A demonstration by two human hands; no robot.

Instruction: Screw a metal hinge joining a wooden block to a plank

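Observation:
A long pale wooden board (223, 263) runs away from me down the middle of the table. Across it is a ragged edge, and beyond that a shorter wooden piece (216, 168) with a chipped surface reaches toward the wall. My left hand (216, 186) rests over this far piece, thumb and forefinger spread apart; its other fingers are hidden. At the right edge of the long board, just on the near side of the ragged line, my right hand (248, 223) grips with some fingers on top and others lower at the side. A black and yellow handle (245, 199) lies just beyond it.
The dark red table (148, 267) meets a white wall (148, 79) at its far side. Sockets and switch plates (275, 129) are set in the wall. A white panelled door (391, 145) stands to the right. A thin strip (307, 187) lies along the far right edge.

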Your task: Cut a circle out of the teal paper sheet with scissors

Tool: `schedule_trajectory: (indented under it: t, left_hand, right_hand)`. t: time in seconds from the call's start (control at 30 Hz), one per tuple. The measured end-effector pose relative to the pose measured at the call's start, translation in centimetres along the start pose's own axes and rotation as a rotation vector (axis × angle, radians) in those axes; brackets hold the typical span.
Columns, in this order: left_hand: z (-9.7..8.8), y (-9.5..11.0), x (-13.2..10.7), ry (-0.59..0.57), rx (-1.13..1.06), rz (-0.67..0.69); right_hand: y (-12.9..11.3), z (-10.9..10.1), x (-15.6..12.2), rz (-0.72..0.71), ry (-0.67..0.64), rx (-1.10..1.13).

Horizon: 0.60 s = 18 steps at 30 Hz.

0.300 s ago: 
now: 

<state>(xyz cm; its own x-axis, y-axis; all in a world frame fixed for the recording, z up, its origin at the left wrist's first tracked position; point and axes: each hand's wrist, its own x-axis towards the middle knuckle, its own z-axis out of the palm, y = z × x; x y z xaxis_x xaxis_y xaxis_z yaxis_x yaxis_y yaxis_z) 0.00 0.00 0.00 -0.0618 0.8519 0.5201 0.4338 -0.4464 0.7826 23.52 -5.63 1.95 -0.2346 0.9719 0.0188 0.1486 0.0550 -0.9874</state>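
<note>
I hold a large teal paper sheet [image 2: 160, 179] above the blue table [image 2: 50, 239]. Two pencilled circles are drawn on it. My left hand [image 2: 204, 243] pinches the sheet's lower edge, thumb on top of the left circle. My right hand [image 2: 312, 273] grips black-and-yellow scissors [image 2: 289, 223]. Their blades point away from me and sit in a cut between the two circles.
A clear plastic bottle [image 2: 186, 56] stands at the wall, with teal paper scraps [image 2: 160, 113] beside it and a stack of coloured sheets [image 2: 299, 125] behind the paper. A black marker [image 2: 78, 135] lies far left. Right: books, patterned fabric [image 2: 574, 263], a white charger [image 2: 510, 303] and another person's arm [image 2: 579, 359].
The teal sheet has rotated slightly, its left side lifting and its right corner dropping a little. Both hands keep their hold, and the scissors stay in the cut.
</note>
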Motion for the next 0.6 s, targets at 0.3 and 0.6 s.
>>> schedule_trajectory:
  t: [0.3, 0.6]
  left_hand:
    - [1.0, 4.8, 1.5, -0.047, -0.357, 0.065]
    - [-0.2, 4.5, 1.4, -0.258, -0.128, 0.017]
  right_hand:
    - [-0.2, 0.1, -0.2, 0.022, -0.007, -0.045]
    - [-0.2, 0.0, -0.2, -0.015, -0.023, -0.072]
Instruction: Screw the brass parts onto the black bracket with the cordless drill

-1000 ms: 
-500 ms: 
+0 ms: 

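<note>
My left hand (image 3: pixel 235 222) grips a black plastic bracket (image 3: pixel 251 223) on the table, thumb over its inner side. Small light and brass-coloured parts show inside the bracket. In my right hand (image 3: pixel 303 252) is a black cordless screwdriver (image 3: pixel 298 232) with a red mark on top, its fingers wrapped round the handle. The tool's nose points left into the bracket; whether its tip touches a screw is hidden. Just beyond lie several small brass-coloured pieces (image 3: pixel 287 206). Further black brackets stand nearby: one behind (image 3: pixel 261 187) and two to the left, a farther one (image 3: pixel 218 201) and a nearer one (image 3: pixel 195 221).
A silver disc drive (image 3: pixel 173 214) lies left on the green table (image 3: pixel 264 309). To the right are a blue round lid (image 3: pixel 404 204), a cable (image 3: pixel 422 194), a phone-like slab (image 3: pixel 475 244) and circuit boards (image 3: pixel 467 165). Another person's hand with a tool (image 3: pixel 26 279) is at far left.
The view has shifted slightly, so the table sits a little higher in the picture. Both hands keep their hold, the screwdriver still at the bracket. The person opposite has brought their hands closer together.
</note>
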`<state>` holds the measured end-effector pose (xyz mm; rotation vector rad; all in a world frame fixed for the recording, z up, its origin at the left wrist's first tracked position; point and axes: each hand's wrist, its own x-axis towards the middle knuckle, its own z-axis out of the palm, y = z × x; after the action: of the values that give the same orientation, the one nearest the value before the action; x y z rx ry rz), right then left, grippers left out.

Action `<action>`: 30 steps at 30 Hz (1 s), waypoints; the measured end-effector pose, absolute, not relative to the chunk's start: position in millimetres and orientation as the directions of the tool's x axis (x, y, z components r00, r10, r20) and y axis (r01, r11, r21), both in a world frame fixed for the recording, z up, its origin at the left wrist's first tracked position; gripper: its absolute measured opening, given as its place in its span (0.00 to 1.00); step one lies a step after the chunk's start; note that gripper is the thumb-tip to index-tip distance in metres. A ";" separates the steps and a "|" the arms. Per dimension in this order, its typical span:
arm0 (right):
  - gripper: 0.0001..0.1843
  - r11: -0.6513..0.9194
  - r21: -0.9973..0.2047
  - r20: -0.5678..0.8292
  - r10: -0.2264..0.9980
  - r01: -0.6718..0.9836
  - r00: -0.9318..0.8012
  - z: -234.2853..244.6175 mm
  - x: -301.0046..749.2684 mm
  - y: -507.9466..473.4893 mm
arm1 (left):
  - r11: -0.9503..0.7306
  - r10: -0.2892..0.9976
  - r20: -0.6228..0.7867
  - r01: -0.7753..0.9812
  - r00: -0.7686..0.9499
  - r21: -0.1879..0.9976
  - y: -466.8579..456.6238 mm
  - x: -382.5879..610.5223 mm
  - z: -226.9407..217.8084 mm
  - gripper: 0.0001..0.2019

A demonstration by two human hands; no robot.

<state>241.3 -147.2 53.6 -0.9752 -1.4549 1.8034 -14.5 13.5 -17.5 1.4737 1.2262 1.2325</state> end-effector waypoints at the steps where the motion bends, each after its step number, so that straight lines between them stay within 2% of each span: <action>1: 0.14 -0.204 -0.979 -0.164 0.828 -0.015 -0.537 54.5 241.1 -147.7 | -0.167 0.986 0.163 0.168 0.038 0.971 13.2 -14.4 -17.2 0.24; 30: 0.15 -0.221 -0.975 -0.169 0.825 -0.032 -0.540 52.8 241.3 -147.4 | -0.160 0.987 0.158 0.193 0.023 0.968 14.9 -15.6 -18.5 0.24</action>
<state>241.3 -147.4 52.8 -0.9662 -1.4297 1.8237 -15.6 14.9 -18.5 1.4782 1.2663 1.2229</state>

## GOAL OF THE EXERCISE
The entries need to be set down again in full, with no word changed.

## COMPLETED TASK
A demonstration by two human hands; no robot.

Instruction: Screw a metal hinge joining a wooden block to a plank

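Observation:
A long pale wooden board (223, 263) runs away from me down the middle of the table. Across it is a ragged edge, and beyond that a shorter wooden piece (216, 168) with a chipped surface reaches toward the wall. My left hand (216, 186) rests over this far piece, thumb and forefinger spread apart; its other fingers are hidden. At the right edge of the long board, just on the near side of the ragged line, my right hand (248, 223) grips with some fingers on top and others lower at the side. A black and yellow handle (245, 199) lies just beyond it.
The dark red table (148, 267) meets a white wall (148, 79) at its far side. Sockets and switch plates (275, 129) are set in the wall. A white panelled door (391, 145) stands to the right. A thin strip (307, 187) lies along the far right edge.
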
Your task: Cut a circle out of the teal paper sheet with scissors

Tool: `schedule_trajectory: (indented under it: t, left_hand, right_hand)`. t: time in seconds from the call's start (control at 30 Hz), one per tuple. The measured end-effector pose relative to the pose measured at the call's start, translation in centimetres along the start pose's own axes and rotation as a rotation vector (axis × angle, radians) in those axes; brackets hold the typical span.
Columns, in this order: left_hand: z (-9.7..8.8), y (-9.5..11.0), x (-13.2..10.7), ry (-0.59..0.57), rx (-1.13..1.06), rz (-0.67..0.69); right_hand: y (-12.9..11.3), z (-10.9..10.1), x (-15.6..12.2), rz (-0.72..0.71), ry (-0.67..0.64), rx (-1.10..1.13).

Horizon: 0.60 s = 18 steps at 30 Hz.

0.300 s ago: 
now: 

<state>(xyz cm; its own x-axis, y-axis; all in a world frame fixed for the recording, z up, its origin at the left wrist's first tracked position; point and axes: each hand's wrist, its own x-axis towards the middle knuckle, its own z-axis out of the palm, y = z × x; x y z xaxis_x xaxis_y xaxis_z yaxis_x yaxis_y yaxis_z) 0.00 0.00 0.00 -0.0618 0.8519 0.5201 0.4338 -0.4464 0.7826 23.52 -5.63 1.95 -0.2346 0.9719 0.0188 0.1486 0.0550 -0.9874</state>
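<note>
I hold a large teal paper sheet [image 2: 160, 179] above the blue table [image 2: 50, 239]. Two pencilled circles are drawn on it. My left hand [image 2: 204, 243] pinches the sheet's lower edge, thumb on top of the left circle. My right hand [image 2: 312, 273] grips black-and-yellow scissors [image 2: 289, 223]. Their blades point away from me and sit in a cut between the two circles.
A clear plastic bottle [image 2: 186, 56] stands at the wall, with teal paper scraps [image 2: 160, 113] beside it and a stack of coloured sheets [image 2: 299, 125] behind the paper. A black marker [image 2: 78, 135] lies far left. Right: books, patterned fabric [image 2: 574, 263], a white charger [image 2: 510, 303] and another person's arm [image 2: 579, 359].
The teal sheet has rotated slightly, its left side lifting and its right corner dropping a little. Both hands keep their hold, and the scissors stay in the cut.
</note>
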Motion for the next 0.6 s, targets at 0.3 and 0.6 s.
>>> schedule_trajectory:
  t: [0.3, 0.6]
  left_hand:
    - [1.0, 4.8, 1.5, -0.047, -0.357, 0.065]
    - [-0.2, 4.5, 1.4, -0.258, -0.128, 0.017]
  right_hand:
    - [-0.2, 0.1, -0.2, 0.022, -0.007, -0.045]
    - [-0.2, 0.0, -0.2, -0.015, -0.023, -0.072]
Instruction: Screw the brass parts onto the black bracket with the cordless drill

-1000 ms: 
-500 ms: 
+0 ms: 

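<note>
My left hand (image 3: pixel 235 222) grips a black plastic bracket (image 3: pixel 251 223) on the table, thumb over its inner side. Small light and brass-coloured parts show inside the bracket. In my right hand (image 3: pixel 303 252) is a black cordless screwdriver (image 3: pixel 298 232) with a red mark on top, its fingers wrapped round the handle. The tool's nose points left into the bracket; whether its tip touches a screw is hidden. Just beyond lie several small brass-coloured pieces (image 3: pixel 287 206). Further black brackets stand nearby: one behind (image 3: pixel 261 187) and two to the left, a farther one (image 3: pixel 218 201) and a nearer one (image 3: pixel 195 221).
A silver disc drive (image 3: pixel 173 214) lies left on the green table (image 3: pixel 264 309). To the right are a blue round lid (image 3: pixel 404 204), a cable (image 3: pixel 422 194), a phone-like slab (image 3: pixel 475 244) and circuit boards (image 3: pixel 467 165). Another person's hand with a tool (image 3: pixel 26 279) is at far left.
The view has shifted slightly, so the table sits a little higher in the picture. Both hands keep their hold, the screwdriver still at the bracket. The person opposite has brought their hands closer together.
</note>
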`<state>` holds the measured end-effector pose (xyz mm; rotation vector rad; all in a world frame fixed for the recording, z up, its origin at the left wrist's first tracked position; point and axes: each hand's wrist, its own x-axis towards the middle knuckle, its own z-axis out of the palm, y = z × x; after the action: of the values that give the same orientation, the one nearest the value before the action; x y z rx ry rz), right then left, grippers left out.

Action `<action>`: 30 steps at 30 Hz (1 s), waypoints; the measured end-effector pose, absolute, not relative to the chunk's start: position in millimetres and orientation as the directions of the tool's x axis (x, y, z components r00, r10, r20) and y axis (r01, r11, r21), both in a world frame fixed for the recording, z up, its origin at the left wrist's first tracked position; gripper: its absolute measured opening, given as its place in its span (0.00 to 1.00); step one lies a step after the chunk's start; note that gripper is the thumb-tip to index-tip distance in metres. A ";" separates the steps and a "|" the arms. Per dimension in this order, its typical span:
arm0 (right):
  - gripper: 0.0001..0.1843
  - r11: -0.6513..0.9194
  - r21: -0.9973..0.2047
  - r20: -0.5678..0.8292
  - r10: -0.2264..0.9980
  - r01: -0.6718..0.9836
  - r00: -0.9318..0.8012
  - z: -234.2853..244.6175 mm
  - x: -301.0046..749.2684 mm
  - y: -507.9466..473.4893 mm
arm1 (left):
  - r11: -0.9503..0.7306
  - r10: -0.2892..0.9976
  - r20: -0.6228..0.7867
  - r01: -0.7753..0.9812
  - r00: -0.7686..0.9499
  - r21: -0.1879..0.9976
  - y: -466.8579..456.6238 mm
  - x: -382.5879..610.5223 mm
  - z: -226.9407..217.8084 mm
  - gripper: 0.0001..0.2019

A demonstration by two human hands; no robot.

<state>241.3 -147.2 53.6 -0.9752 -1.4549 1.8034 -14.5 13.5 -17.5 1.4737 1.2262 1.2325</state> end-effector waypoints at the steps where the motion bends, each after its step number, so that straight lines between them stay within 2% of each span: <action>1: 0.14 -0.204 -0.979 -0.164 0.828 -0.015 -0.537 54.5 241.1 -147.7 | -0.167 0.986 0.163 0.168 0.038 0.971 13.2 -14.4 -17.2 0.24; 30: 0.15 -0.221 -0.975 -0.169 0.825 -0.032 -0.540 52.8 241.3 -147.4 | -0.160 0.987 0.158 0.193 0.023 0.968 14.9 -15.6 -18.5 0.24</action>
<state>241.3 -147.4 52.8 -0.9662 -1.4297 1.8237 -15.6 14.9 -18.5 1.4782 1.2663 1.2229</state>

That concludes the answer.